Pages

Tuesday, April 15, 2008

UNSHOEING A HORSE

Today I discovered what must surely be the hardest work on the farm – shoeing and unshoeing horses.

I have very little farming experience on my side – seven weeks now – to be able to make such an assessment with any authority. (For example, I've yet to work the hay collecting rig nicknamed "The Man Killer.") Nonetheless, I can't imagine anything being more intense than the tryst I had this afternoon with the feet of Mac the workhorse.

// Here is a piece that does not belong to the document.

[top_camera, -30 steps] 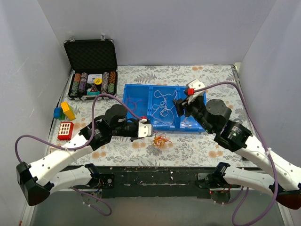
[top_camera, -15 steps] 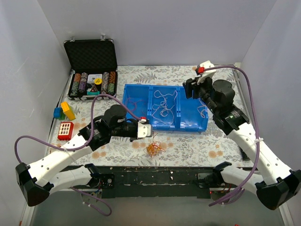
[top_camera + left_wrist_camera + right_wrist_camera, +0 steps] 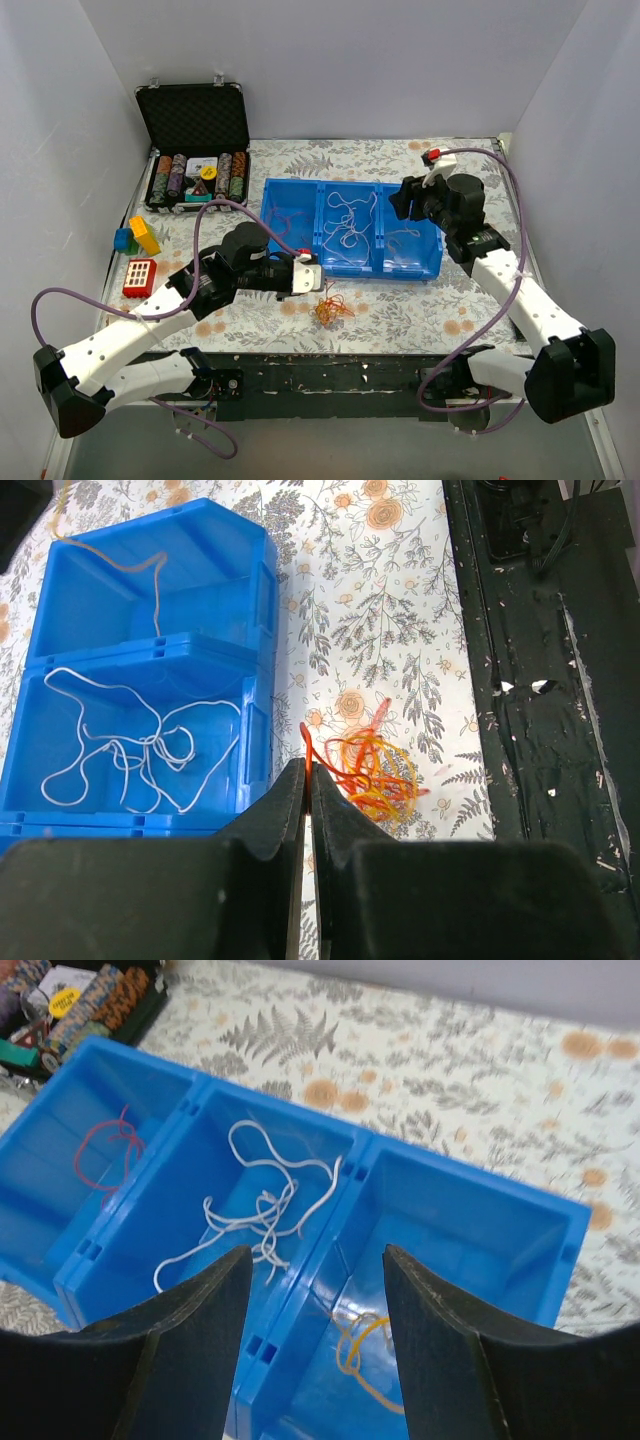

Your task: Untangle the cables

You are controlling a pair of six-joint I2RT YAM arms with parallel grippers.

For my money, the squat is the most grueling weightlifting exercise there is. Now, to remove a horseshoe, just imagine holding yourself in a suspended mid-squat position. During this uncomfortable time, you will also be holding up the foot and leg of a large horse by squeezing it between your crotch and your knees. Meanwhile, your hands will be required to perform with both strength and dexterity as they operate a pliers-like tool that grabs a nail in the bottom of the horseshoe and wrenches it slowly out. Multiply this action by eight nails in each shoe, consider that horses traditionally have four feet each, and then realize that getting the horseshoe off is probably the easy part compared to trimming a hoof with clippers, filing it flat, and then nailing on a new shoe, acts that require not only all that is described above but also the eye and skill of a craftsman.

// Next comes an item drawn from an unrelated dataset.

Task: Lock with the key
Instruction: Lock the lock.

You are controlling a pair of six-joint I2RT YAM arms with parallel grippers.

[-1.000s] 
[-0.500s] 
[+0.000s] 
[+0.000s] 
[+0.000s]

In all, I took the nails out of one horseshoe and started to clip two hoofs. And that was on Mac, who is the oldest, smallest, and most docile of the six horses on the farm that still do work. After completing just a fraction of the shoeing required for a single horse, I was utterly exhausted.

Part of it is that I might just be a 170-pound weakling, no doubt. But in the next stall over, Tom was working on Barney, the second smallest, oldest, and most docile horse. I heard him exclaim aloud, "This is hell," and that's before he shouted in pain a few minutes later as he tweaked a muscle in his back.